**EXERCISE PROMPT**
From the line with "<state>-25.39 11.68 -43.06" to the last line of the material, both inclusive, transcribe every line exactly and nothing else.

**DATASET EXCERPT**
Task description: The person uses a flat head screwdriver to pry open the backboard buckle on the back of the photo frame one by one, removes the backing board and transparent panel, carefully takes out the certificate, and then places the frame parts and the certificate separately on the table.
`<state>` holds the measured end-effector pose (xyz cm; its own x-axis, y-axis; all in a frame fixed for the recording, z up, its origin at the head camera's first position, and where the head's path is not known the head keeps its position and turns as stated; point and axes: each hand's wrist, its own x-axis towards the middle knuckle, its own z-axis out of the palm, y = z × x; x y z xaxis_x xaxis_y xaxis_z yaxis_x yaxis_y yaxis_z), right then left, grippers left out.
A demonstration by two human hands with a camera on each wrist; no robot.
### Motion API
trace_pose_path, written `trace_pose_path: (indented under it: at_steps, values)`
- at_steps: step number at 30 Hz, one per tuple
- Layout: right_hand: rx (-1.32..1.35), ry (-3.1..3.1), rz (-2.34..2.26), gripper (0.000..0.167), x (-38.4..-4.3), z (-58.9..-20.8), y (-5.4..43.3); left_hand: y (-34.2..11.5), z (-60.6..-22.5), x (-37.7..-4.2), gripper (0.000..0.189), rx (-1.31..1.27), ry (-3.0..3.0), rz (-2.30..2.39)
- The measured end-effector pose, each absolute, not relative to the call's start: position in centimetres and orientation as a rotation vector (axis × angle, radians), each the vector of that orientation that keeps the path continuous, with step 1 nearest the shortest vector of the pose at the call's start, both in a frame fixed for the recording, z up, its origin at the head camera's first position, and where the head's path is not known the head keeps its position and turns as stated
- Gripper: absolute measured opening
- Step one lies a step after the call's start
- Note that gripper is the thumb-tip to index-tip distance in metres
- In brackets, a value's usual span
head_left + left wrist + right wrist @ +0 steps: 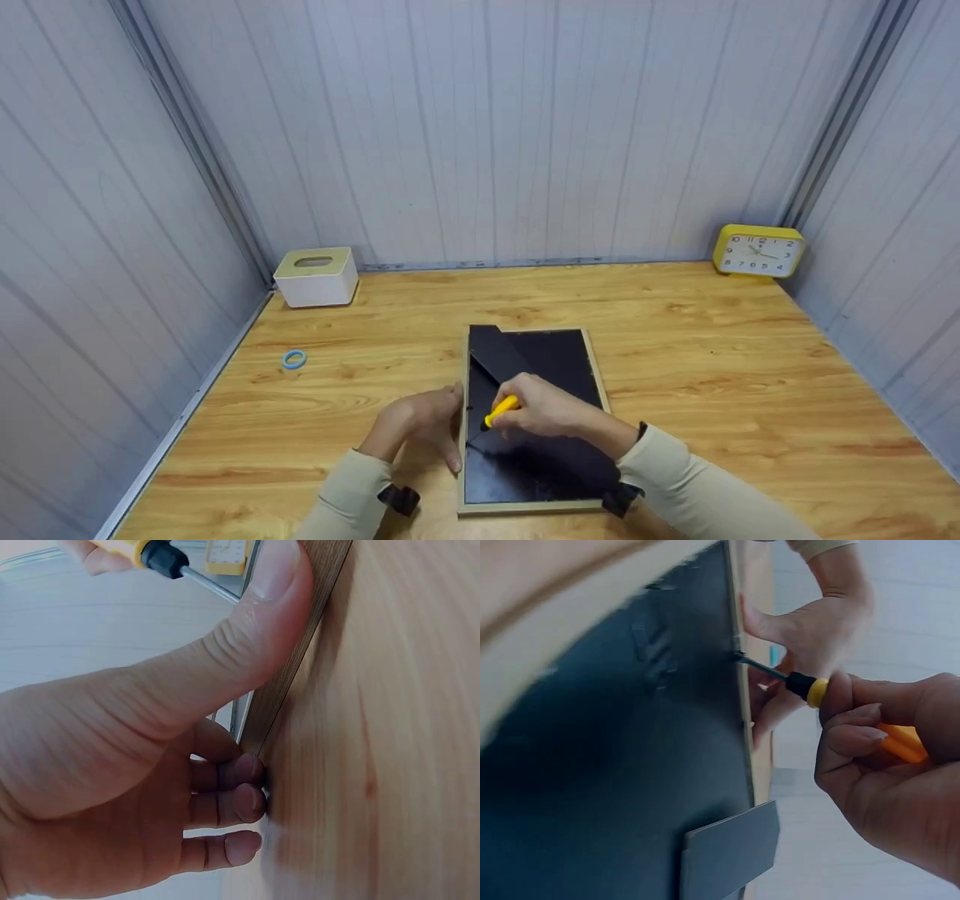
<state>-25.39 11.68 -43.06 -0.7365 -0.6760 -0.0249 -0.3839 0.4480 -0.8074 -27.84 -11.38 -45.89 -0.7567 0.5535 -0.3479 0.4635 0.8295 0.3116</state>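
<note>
A picture frame [532,509] lies face down, its black backing board [547,356] up and a black stand flap [491,346] angled off the back. My right hand [544,405] grips a yellow-handled screwdriver [900,741]. In the right wrist view, the thin shaft reaches the inner edge of the frame, with its tip at a small dark fastener [739,657]. Along the frame's left side rests my left hand [431,420]. The left wrist view has its thumb [270,607] pressed to the wooden side, the other fingers lightly bent by the tabletop.
A light-blue ring [294,359] lies on the left of the wood-grain table [720,390]. At the back left stands a white tissue box [319,289], and at the back right a yellow alarm clock [759,251]. Pale panel walls [480,135] enclose three sides.
</note>
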Motion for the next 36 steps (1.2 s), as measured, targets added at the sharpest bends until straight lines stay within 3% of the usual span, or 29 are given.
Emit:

**OUTPUT OF THE TASK**
<state>-25.39 11.68 -43.06 -0.7365 -0.6760 -0.0249 -0.3839 0.4480 -0.8074 -27.84 -11.38 -45.89 -0.7567 0.5535 -0.3479 0.4635 0.8295 0.3116</state>
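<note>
A picture frame [532,509] lies face down, its black backing board [547,356] up and a black stand flap [491,346] angled off the back. My right hand [544,405] grips a yellow-handled screwdriver [900,741]. In the right wrist view, the thin shaft reaches the inner edge of the frame, with its tip at a small dark fastener [739,657]. Along the frame's left side rests my left hand [431,420]. The left wrist view has its thumb [270,607] pressed to the wooden side, the other fingers lightly bent by the tabletop.
A light-blue ring [294,359] lies on the left of the wood-grain table [720,390]. At the back left stands a white tissue box [319,289], and at the back right a yellow alarm clock [759,251]. Pale panel walls [480,135] enclose three sides.
</note>
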Motion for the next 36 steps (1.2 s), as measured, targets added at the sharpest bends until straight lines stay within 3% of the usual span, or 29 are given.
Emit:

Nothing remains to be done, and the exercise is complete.